Among the lines below, some may hold the word "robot"; state how many do, giving only the number.
══ Information supplied ══
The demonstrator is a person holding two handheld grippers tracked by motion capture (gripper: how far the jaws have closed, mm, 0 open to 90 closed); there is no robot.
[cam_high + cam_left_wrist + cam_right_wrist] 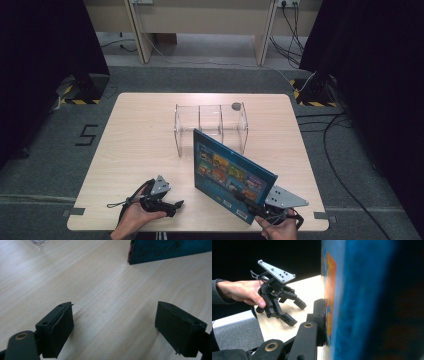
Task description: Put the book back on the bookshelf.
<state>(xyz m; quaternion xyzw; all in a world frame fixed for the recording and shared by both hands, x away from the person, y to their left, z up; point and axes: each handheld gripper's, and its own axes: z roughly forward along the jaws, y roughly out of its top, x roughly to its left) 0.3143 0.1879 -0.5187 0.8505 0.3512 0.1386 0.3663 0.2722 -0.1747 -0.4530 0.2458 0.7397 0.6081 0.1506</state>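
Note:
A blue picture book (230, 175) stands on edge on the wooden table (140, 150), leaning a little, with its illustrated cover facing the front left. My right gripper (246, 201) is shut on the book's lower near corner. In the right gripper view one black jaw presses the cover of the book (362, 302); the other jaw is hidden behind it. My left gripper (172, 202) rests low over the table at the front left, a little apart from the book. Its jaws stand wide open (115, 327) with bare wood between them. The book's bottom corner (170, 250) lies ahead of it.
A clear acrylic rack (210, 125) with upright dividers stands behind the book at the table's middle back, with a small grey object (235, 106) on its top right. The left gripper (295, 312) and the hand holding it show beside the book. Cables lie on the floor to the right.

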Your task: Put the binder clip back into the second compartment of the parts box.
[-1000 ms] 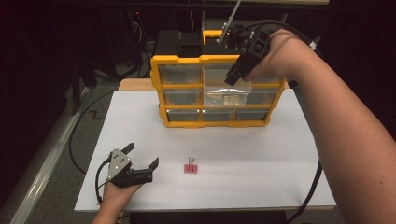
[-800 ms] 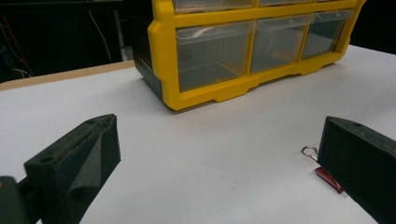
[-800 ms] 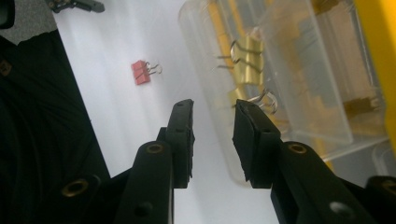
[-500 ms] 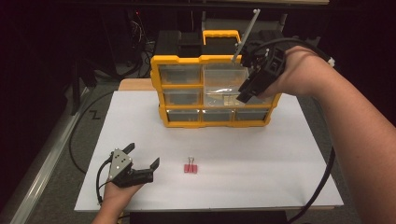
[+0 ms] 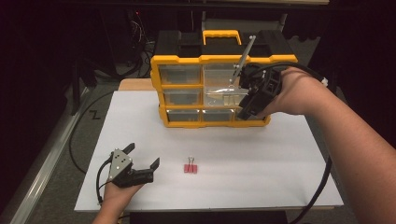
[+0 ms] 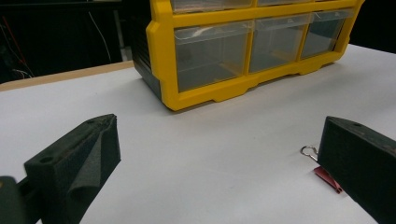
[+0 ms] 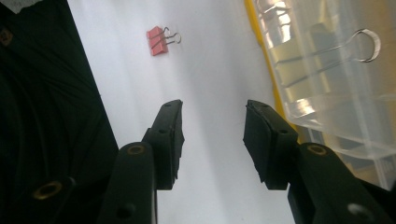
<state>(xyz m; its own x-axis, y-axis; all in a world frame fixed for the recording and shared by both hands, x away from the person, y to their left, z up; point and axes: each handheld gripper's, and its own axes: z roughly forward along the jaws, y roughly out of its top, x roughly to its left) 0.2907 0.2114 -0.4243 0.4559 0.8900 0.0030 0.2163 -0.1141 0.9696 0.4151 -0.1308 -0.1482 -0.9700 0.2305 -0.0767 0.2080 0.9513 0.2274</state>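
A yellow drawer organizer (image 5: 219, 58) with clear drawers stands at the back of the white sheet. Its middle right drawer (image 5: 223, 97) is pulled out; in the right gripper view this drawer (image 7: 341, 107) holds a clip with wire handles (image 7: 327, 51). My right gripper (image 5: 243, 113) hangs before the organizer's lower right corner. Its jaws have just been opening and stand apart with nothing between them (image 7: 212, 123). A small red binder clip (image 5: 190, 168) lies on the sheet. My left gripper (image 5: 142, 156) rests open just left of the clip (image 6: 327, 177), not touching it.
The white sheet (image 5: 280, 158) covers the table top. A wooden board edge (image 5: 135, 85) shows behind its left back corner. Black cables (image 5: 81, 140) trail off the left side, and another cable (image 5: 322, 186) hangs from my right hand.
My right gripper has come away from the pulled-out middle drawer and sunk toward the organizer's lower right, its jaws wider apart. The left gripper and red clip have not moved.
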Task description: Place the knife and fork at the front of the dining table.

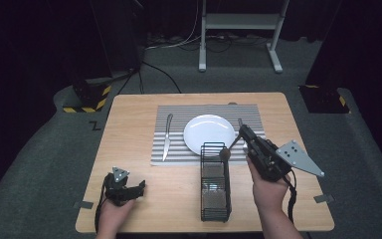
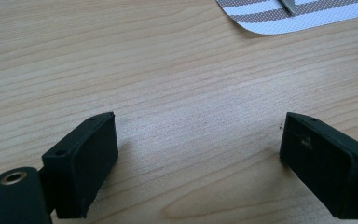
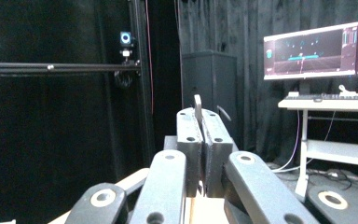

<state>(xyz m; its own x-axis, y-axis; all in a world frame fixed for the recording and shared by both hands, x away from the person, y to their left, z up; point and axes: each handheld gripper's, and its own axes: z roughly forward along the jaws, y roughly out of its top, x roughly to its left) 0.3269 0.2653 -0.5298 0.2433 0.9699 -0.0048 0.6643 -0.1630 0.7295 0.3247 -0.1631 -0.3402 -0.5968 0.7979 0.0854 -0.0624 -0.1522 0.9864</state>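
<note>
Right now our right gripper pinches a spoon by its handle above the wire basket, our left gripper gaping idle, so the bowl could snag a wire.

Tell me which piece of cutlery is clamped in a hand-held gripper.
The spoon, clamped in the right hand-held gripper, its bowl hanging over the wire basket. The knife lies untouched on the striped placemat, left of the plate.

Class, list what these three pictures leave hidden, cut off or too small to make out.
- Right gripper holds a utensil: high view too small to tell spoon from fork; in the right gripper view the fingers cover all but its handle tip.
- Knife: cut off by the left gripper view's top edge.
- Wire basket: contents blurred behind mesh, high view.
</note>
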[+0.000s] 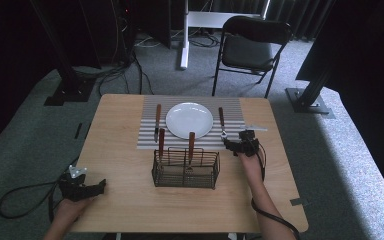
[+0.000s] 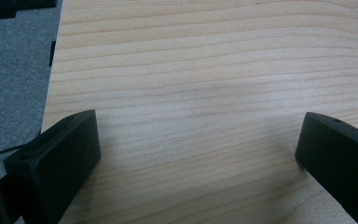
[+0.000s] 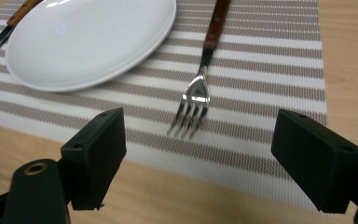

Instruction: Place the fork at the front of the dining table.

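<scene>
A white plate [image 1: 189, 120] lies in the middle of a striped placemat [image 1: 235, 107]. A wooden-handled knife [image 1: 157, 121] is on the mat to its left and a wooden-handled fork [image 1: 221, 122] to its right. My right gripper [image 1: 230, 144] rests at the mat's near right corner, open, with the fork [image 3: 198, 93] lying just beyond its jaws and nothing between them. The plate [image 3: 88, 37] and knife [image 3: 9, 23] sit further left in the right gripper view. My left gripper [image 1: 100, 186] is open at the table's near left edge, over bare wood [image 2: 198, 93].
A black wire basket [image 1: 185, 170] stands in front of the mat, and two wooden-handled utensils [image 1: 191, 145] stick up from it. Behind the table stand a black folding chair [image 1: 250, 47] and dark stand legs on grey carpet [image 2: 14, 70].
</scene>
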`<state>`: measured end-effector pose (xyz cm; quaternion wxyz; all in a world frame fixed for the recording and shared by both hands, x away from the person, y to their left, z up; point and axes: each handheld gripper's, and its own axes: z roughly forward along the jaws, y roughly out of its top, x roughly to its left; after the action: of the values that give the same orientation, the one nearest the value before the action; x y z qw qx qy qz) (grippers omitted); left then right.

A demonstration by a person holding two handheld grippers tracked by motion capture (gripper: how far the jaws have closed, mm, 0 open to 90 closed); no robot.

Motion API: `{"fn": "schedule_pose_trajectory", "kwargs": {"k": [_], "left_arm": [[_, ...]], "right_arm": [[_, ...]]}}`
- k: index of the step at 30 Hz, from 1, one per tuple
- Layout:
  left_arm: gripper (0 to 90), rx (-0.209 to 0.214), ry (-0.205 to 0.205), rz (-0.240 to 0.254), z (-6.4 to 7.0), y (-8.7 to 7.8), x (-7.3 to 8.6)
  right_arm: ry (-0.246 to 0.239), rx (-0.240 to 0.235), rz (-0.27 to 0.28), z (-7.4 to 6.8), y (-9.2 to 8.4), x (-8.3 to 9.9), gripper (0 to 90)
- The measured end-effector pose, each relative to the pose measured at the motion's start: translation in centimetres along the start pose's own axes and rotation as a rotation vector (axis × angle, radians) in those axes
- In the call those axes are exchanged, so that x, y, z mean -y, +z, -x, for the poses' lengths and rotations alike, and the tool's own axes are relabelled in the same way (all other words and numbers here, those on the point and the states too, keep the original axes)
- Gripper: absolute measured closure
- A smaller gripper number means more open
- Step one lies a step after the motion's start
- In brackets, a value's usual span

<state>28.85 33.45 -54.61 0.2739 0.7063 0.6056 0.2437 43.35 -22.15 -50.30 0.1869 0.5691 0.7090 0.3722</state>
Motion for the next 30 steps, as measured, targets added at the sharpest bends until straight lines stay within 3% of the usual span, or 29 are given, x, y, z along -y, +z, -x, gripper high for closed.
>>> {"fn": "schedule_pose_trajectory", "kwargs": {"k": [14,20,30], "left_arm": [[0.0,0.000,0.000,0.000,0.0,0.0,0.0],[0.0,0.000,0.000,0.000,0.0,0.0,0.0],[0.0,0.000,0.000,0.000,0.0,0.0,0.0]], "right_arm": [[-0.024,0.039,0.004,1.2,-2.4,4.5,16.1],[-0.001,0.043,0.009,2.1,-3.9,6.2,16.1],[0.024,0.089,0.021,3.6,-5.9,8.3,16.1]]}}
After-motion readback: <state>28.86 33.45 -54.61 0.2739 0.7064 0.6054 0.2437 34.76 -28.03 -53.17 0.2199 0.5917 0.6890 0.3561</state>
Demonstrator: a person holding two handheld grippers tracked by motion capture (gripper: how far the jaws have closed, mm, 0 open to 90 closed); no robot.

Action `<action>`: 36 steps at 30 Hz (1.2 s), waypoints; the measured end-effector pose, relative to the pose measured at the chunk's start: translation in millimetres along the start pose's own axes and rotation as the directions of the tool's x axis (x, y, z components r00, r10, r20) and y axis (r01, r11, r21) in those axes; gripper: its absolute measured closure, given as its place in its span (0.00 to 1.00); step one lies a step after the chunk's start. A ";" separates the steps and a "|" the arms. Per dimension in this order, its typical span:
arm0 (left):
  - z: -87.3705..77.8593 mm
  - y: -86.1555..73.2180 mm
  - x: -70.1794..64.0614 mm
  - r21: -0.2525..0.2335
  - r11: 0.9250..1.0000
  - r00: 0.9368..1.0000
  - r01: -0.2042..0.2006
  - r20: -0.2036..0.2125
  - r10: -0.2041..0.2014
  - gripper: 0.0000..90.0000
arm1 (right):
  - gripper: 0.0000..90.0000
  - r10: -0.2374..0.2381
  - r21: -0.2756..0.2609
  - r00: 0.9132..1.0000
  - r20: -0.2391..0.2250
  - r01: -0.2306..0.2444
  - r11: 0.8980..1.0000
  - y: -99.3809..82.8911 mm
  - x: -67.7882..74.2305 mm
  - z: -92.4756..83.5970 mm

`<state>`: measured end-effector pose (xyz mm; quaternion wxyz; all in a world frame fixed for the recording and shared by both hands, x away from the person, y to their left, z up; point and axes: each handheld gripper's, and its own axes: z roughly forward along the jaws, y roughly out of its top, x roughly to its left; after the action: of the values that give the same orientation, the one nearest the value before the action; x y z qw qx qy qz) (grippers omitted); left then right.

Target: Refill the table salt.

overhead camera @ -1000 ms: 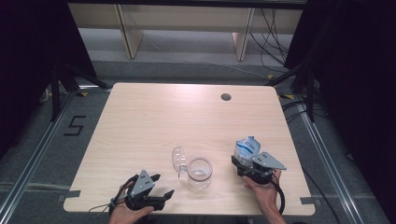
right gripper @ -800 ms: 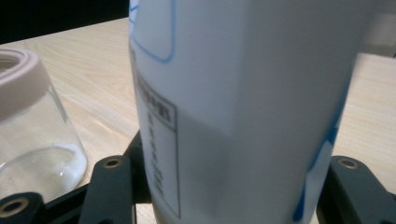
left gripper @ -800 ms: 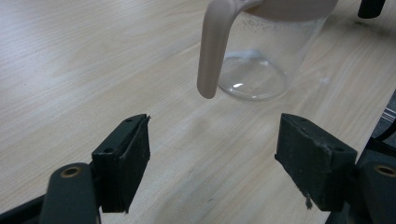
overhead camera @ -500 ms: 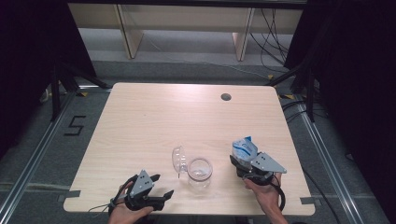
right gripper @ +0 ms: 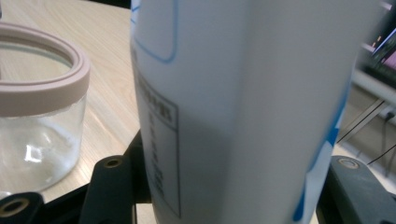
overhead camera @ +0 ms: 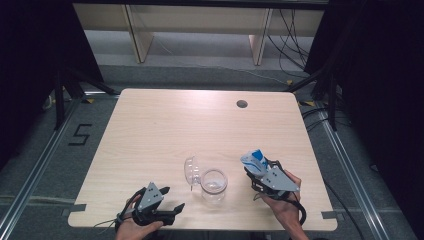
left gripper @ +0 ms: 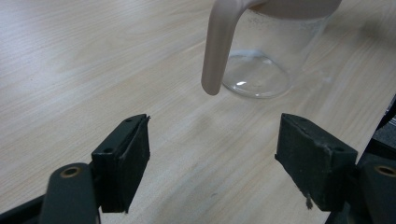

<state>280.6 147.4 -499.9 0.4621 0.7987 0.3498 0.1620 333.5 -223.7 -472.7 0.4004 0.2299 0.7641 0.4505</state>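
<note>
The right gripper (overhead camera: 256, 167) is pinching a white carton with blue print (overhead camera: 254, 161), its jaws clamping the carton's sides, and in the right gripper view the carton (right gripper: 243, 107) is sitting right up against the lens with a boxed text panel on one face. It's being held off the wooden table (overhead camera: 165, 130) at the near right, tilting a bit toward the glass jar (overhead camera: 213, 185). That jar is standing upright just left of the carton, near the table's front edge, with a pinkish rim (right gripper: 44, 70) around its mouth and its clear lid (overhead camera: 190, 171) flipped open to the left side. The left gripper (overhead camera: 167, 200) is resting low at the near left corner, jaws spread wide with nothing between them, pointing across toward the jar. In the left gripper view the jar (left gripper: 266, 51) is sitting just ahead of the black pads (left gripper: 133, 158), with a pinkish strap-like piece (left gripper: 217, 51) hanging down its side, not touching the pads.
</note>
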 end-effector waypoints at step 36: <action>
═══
Answer to the exercise: 3